More importantly, is this something fundamental to how gram-negative bacteria develop, or is it simply the current solution evolution has produced ? It would be nice to develop biotechnology that takes evolution into account and is ready to predict a few moves ahead and minimize the probability of a helpful mutation.

It seems to me that from a computer security point of view, the human biological computer has low entropy keys and we are dealing with a massively parallel adversary that tries trillions of keys every second (billions of people infected with thousands of strains of bacteria). Meanwhile, our current "cyber defenses" (drugs) are rather crude pattern match filters that look for things like <script>, SELECT *, and other static characteristics of what we consider to flag an attacker. Luckily, biology has endowed us with a key switch defense algorithm that ensures a "rooted" system does not compromise the whole network; unluckily, the mechanism will also take unrecoverable systems offline.

Comment Solutions to the wrong problems (Score 1) 396

Yeah, the actual argument used against this kind of GMO use is that it would cost the same to treat the root cause of the problem by teaching people to grow a wider range of crops and the importance of a balanced diet.

The "root cause" of malnutrition is societal dysfunction.
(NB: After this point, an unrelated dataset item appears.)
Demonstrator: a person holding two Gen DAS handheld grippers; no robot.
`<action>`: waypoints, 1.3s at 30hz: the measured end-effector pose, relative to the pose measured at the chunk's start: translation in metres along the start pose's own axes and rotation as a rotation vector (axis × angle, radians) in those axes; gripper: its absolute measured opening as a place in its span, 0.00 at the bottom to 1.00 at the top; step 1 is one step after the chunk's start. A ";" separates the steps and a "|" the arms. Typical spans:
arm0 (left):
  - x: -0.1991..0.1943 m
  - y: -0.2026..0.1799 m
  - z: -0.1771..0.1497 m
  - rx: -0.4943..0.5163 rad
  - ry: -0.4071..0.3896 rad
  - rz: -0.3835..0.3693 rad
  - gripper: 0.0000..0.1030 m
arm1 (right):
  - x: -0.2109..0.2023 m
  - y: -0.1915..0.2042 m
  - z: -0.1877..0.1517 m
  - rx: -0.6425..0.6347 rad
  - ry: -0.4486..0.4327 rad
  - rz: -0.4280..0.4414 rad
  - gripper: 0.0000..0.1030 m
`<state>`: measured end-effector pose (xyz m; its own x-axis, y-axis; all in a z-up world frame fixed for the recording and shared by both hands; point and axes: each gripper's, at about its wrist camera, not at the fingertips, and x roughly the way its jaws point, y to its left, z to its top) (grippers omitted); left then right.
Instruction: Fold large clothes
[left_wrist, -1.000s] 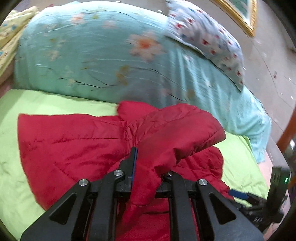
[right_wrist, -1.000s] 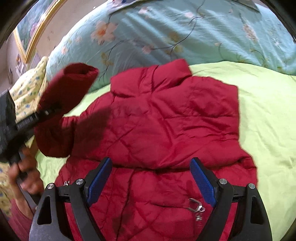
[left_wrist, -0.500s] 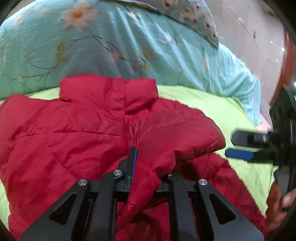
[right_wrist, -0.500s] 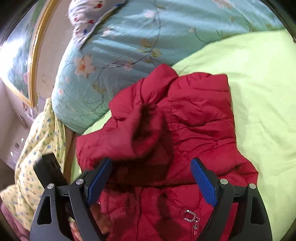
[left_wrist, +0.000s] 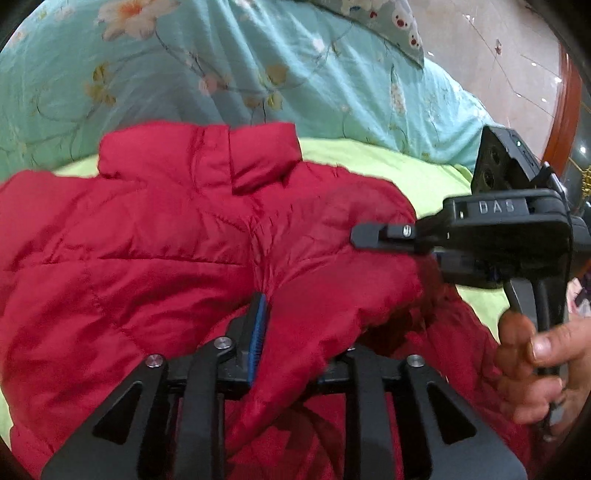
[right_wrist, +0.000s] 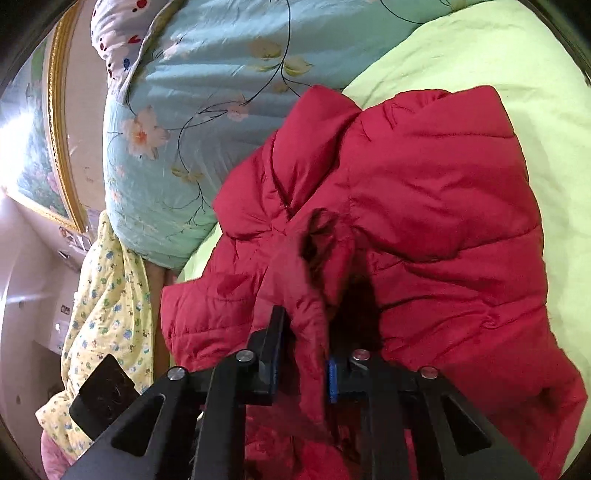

We have more than enough food, energy, water, fertilizers or the potential to obtain them in every country on earth, enough to feed the world ten times over. Every person on earth prefers a balanced and diverse diet, if it's a available. When people starve or go sick it's because they are trapped in a low productivity economy, caused by corruption, war, mismanagement of public resources and usually enabled or instigated by some western power friendly to the local chieftain.

This is techie myopia at it's finest, from the "give laptops to the poor" or "internet balloons" to "vaccines via mosquitoes". We know how to make the internet work and we know how to deliver vaccines: just like we do it in the rich countries. Poor people don't need technical solutions designed to work in anarchy, they need societal reform and functional public services. While the intention behind these schemes is laudable, we should not believe for a moment they are more than bandaids in lieu of peace, democracy and working governments.